Le phénomène de “bande” est central pour comprendre la séquence des émeutes. Ça explique la forte présence de jeunes, pas encore atomisés par la compétition scolaire ou professionnelle, l’entrée dans le marché du travail qui fragmente les liens. Malgré la gentrification, les déplacements forcés et la relocalisation d’habitants : grâce à Snapchat et des réseaux informels, des amitiés et des solidarités se constitue autour de quartier de banlieue pour mener des actions. Le sujet du film n’est donc pas : Comment la société est-elle séparée mais comment y a-t-il la dynamique de rejoingabilité dans les mouvements et comment ça affecte les transformations au sein du mouvements.

« Bien que la révolte qui suit, n’arrive que quelques semaines après l’expulsion de la maison du peuple du 1er mai. Cette nouvelle séquence est belle et bien séparer des formes schématiques de mouvement sociaux à la française, elle s’inscrit plutôt dans la lignée de révolte de Detroit à Londres, en passant par Los Angeles et Vaux-en-velin. »

Au début du film, il y a une analyse du schéma d’intégration des mouvements sociaux a l’électoralisme, de 1936, 1968, 1995. Les émeutes de Nahel sont en effet séparées de l’histoire qui structure les mouvements sociaux à la française (ce qui est une bonne chose), mais elles ne sont pas pour autant séparées du réel. La narration l’inscrit dans une autre histoire, lié à la lutte des classes à l’échelle mondiale. Ses séquences historiques sont systématiquement déclenchées par un meurtre policier raciste, amenant le soulèvement à attaquer l’économie et l’état. Un des enjeux de la narration du film est d’imprégner l’analyse de 2023 à une histoire mondiale plus large, les émeutes de Nahel ne sont pas sorties de vide, elles ne sont pas une anomalie ou un spectacle, c’est un mouvement, avec celui des GJ notamment, à partir desquels on va penser les prochains soulèvements en France. « De la flamme des banlieues a l’embrasement généralisé, le renforcement de notre classe passera par la radicalisation de la révolte. »

Dans la répression du mouvement écologique à Sainte-Soline, la logique punitive va au-delà de l’instant présent : Elle vise ce qui menace le système capitaliste et productiviste. Elle a pour but de casser l’élan du mouvement écolo radical qui est de plus en plus rejoins depuis quelques année. Elle sert à venger la quantité de folle de flics blessés durant les nocturnes qui dépasse le mouvement des retraites. La répression n’est pas ponctuelle mais un mécanisme continu qui vise à imposer un ordre global. Les choses ne se réduisent pas à l’endroit où elles se trouvent, elles expriment un rapport historique, donc un rapport de classe. C’est avec cette même lecture de classe que nous pouvons aussi analyser la révolte consécutive à la mort de Nahel, la répression de cette séquence vise à maintenir un contrôle sur l’ensemble de la population.

Il y a un besoin de réécriture de la séquence de St-Soline : La critique : s’allier avec la gauche dilue l’autonomie au sein du courant majoritaire de gauche -> Perte de confiance : ces alliances sont perçues comme des compromis opportunistes qui trahissent, affaiblissent la crédibilité.

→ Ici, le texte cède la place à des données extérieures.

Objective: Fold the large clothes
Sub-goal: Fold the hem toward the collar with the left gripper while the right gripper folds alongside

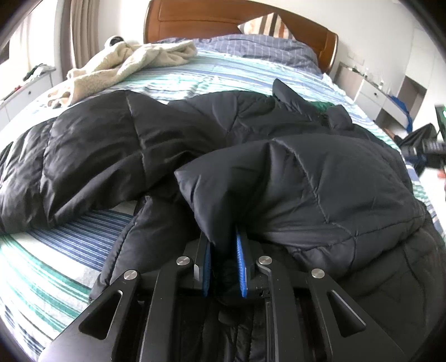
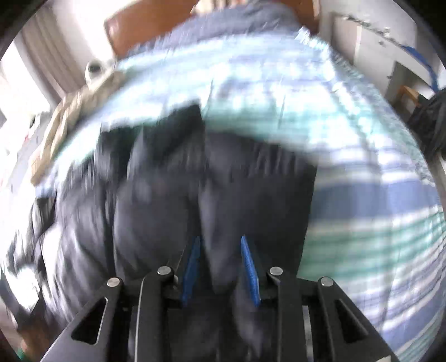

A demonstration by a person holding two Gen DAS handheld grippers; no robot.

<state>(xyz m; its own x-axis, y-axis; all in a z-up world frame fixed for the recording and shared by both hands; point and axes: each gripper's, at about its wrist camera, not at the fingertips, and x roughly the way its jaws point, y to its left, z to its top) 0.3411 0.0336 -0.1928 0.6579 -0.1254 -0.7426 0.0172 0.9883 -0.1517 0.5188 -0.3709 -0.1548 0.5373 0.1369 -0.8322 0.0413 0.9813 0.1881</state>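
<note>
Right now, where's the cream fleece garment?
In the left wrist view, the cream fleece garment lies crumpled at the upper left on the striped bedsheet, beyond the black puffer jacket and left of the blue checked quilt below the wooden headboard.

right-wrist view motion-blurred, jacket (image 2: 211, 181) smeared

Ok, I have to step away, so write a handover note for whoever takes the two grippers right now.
Left gripper: shut on a bunched fold of the black puffer jacket.
Right gripper: jacket fabric sits between its pads; the view is blurred, so the grip is unconfirmed.
Jacket: spread rumpled across the striped bed, with a cream fleece beyond it.
Done: both grippers are at the jacket.
Left: the fold itself; nothing lies neat yet.
</note>
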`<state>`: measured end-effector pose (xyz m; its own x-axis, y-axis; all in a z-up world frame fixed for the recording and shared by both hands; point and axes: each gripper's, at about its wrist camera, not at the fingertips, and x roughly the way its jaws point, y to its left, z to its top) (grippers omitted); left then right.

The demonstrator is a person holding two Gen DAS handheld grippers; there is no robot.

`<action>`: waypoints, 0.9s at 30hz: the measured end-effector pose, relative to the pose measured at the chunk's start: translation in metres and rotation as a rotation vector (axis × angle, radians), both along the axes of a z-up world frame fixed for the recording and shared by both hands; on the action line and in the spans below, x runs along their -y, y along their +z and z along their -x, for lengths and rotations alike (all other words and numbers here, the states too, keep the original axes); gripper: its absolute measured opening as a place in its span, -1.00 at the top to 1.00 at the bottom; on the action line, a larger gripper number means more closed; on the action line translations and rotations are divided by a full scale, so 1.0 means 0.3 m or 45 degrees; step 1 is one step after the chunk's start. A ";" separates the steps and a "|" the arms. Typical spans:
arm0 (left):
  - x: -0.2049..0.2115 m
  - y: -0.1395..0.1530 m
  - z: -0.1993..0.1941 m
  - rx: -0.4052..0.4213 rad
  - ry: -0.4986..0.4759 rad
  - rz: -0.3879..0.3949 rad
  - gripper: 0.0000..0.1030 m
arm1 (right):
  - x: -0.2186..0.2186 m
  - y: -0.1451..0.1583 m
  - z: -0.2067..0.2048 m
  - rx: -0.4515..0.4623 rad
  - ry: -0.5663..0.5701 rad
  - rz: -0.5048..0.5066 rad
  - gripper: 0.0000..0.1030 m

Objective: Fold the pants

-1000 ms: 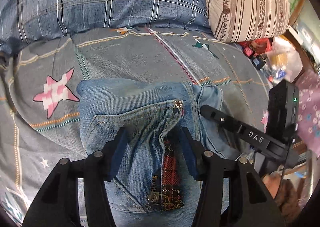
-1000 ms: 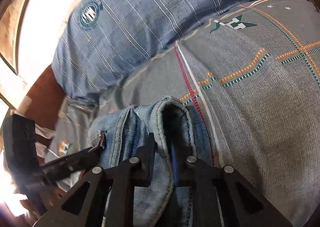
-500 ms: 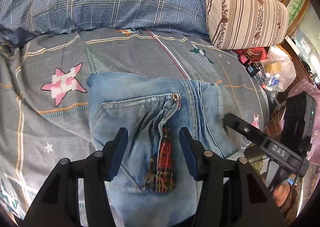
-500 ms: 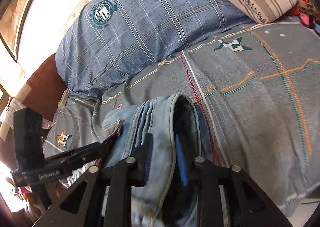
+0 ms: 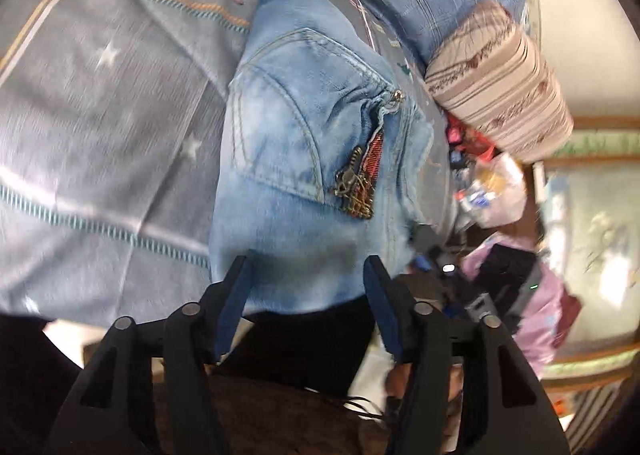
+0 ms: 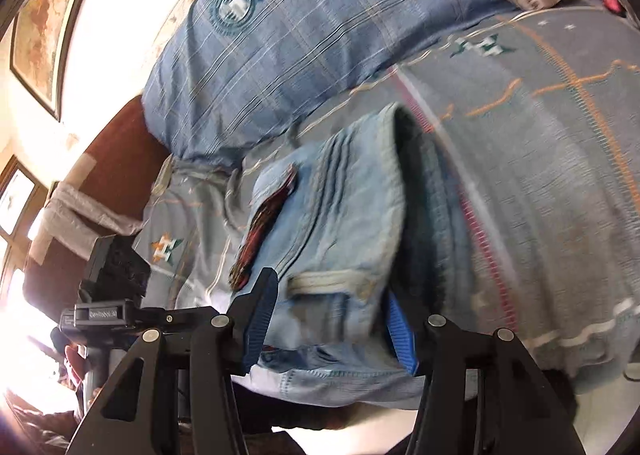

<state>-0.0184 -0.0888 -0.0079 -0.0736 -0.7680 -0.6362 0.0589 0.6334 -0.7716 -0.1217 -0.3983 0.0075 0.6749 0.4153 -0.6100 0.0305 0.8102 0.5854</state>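
The left gripper [image 5: 306,295] hangs with its fingers spread wide and nothing between them, at the near edge of the jeans [image 5: 304,135]; the jeans lie as a compact folded bundle on the grey patterned bedspread [image 5: 100,115], close to the edge of the bed, with the plaid lining [image 5: 370,159] of the open fly showing on top. To the right, the right gripper [image 6: 324,319] is also spread open, its blue pads [image 6: 258,319] either side of the waistband and belt loop [image 6: 332,281] but not clamped on it; beyond lie the blue checked pillow [image 6: 304,35] and the striped bolster [image 5: 496,83].

The bundle sits near the edge, and one part seems to hang past it; it may slide off or spring open, since the thick waistband fold stands up rather than lying flat.

A second ago the right gripper was pinched on the upright denim fold; half a second ago it was already easing apart, and now it is fully released. The left was open throughout; both have drawn back and tilted.
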 end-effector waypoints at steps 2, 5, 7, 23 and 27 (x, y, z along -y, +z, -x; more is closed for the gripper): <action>-0.030 0.003 0.017 -0.076 0.043 0.077 -0.16 | -0.009 -0.002 0.008 0.010 0.016 -0.032 -0.05; -0.041 0.002 0.045 -0.183 0.085 0.176 -0.16 | -0.002 -0.002 0.036 0.019 0.014 -0.058 -0.05; -0.014 -0.013 0.055 -0.270 0.097 0.217 -0.16 | 0.008 -0.005 0.048 0.017 0.004 -0.071 -0.05; 0.082 -0.098 -0.022 -0.447 0.142 0.175 0.32 | 0.034 -0.036 -0.004 0.055 0.003 -0.193 0.76; 0.092 -0.005 0.008 -0.295 0.055 0.177 0.32 | 0.024 0.121 0.044 0.200 0.060 -0.096 0.80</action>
<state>-0.0208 -0.1163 -0.0094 -0.1701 -0.8526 -0.4941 -0.1542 0.5183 -0.8412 -0.1350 -0.4055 0.0439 0.7380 0.4894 -0.4645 -0.1031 0.7621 0.6392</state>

En s’intégrant dans le courant dominant, on perd la capacité de définir d’autres agenda et priorités. Nos ressources servent à un projet intégratif plutôt que des objectifs de lutte auto organisé en rupture avec celui qu’on combat. Le mécanisme d’intégration à la gauche détourne nos forces vers un combat qui n’est pas le nôtre : celui de la reconstitution d’un autre État démocratique. On a dit ça avec d’autres mots, dans un ton trop intello, notre but c’est d’être compris, donc on va retravailler ça. Le but de ce passage est de démontrer que la cohérence renforce la confiance. Ne pas être compris, alors qu’on parle de cohérence, c’est le comble…

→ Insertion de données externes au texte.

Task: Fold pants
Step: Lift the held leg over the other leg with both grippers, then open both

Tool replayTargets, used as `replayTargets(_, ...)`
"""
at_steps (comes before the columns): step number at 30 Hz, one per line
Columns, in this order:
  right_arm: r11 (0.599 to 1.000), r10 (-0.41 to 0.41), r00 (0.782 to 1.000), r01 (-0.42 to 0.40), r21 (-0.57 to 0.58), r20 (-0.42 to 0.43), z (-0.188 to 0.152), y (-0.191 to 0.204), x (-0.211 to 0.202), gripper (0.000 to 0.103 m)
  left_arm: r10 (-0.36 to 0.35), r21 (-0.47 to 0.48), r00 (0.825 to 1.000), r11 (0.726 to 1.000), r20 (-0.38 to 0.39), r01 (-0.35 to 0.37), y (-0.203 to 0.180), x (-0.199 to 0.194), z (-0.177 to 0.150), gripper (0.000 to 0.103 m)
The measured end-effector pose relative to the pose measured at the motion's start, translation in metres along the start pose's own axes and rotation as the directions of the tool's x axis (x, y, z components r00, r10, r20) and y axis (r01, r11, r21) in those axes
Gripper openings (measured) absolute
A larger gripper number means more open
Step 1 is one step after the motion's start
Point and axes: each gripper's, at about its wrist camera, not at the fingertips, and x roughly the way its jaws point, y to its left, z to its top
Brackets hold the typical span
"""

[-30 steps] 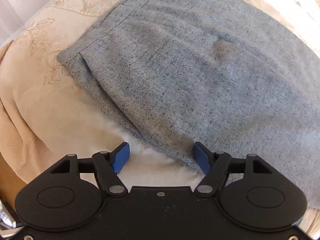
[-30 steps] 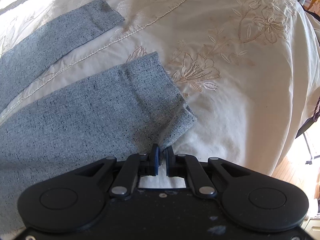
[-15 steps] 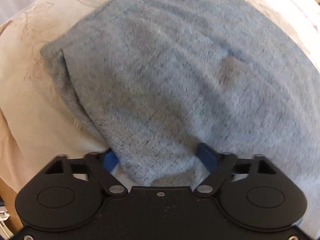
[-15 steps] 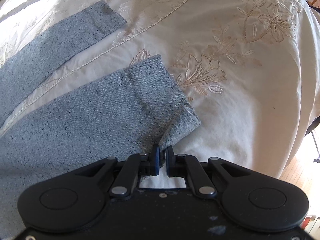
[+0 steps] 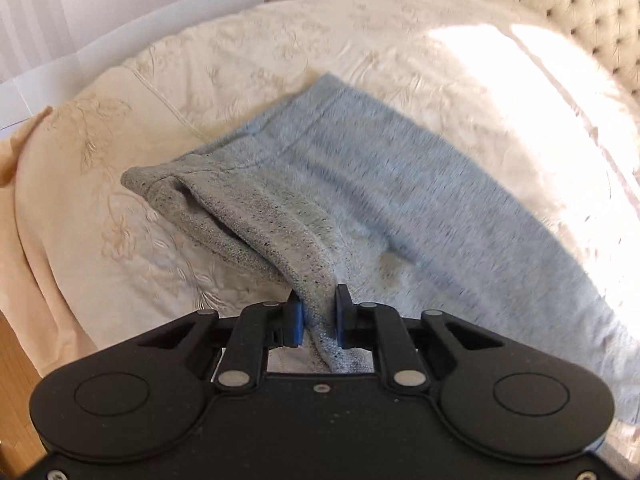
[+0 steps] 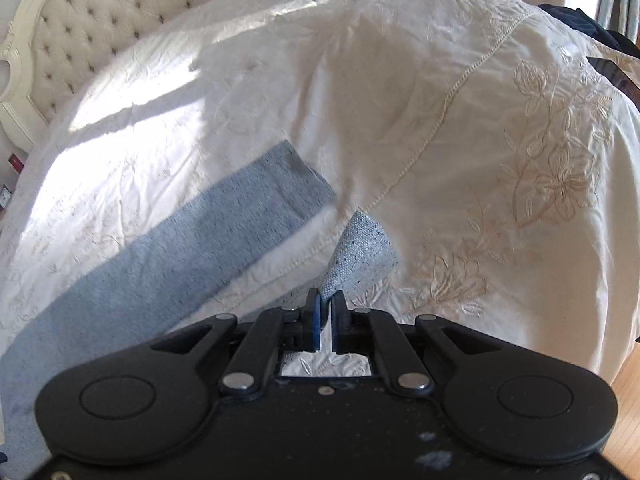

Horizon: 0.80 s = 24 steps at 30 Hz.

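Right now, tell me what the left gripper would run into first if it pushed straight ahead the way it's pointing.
The left gripper is already shut on the waistband edge of the pants, so going straight on it would push into the bunched grey cloth right ahead, then the bedspread beyond. Depth past the fold is unclear.

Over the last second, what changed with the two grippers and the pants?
The left gripper, open a second ago, closed on the waist end of the pants and lifted it. The right gripper raised the leg cuff off the bedspread. Unchanged: the right grip stayed shut on that cuff; the other leg still lies flat.
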Motion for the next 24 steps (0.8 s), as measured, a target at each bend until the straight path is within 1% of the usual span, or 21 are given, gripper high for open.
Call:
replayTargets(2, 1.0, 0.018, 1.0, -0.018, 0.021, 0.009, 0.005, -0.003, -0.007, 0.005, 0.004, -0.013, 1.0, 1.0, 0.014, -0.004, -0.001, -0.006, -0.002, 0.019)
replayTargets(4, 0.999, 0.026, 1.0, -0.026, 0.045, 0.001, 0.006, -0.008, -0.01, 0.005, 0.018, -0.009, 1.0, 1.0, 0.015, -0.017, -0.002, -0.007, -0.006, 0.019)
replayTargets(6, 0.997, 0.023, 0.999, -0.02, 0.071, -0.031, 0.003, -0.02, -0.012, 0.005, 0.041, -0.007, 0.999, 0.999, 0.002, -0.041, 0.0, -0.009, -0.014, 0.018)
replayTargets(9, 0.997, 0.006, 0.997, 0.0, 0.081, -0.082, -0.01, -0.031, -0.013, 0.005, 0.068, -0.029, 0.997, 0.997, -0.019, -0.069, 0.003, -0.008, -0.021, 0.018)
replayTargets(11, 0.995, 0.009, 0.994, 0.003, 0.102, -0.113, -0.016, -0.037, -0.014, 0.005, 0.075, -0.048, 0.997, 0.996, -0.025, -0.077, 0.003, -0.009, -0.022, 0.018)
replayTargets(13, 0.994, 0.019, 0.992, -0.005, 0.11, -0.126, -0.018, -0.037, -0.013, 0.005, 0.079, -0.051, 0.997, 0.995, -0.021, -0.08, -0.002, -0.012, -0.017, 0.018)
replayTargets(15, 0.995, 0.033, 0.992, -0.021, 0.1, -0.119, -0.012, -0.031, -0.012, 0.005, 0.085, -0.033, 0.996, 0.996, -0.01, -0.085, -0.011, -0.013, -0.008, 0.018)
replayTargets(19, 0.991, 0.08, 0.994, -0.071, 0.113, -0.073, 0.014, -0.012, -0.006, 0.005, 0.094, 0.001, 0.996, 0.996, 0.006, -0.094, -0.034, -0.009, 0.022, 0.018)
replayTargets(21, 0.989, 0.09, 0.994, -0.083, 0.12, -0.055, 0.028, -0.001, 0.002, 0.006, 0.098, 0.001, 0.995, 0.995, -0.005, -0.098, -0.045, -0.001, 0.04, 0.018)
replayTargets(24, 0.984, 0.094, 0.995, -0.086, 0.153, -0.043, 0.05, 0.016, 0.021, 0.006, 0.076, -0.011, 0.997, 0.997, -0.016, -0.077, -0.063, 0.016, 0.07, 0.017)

Nouvelle scène de fin : clôture du film sur l’internationalisme, la contagion/la concordance des soulèvements. Le film comporte peu de références à l’international, contrairement au film précédent sur les Gilets Jaunes. La nouvelle fin replace l’objectif : l’abolition des frontières, la révolution internationale, qui passera par la concordance des mouvements sociaux — hypothèse énoncée au début du film — selon laquelle c’est dans le mouvement que se pose la question de la révolution.